#### Task input
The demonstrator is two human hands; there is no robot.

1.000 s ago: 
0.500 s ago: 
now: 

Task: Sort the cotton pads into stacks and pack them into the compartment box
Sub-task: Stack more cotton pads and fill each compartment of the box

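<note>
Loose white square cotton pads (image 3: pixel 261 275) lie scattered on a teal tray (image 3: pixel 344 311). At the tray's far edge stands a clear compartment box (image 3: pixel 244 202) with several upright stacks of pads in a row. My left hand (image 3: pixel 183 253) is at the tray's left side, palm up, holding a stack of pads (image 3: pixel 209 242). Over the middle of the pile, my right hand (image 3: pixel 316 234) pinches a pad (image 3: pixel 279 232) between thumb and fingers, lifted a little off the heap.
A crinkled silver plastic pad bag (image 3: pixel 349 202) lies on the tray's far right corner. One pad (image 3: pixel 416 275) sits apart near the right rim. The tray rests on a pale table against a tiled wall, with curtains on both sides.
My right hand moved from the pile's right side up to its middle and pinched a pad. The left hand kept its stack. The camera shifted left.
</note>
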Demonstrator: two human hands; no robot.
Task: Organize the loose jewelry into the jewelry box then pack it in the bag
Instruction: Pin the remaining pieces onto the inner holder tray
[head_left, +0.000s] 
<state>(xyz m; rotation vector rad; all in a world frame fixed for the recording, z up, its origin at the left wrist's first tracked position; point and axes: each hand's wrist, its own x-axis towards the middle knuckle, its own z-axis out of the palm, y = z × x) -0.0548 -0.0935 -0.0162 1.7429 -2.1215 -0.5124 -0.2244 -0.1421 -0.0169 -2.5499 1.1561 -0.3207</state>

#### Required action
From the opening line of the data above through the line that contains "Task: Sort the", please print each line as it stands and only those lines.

#### Expected answer
The demonstrator is two human hands; there is no robot.

1.000 s ago: 
0.500 s ago: 
now: 

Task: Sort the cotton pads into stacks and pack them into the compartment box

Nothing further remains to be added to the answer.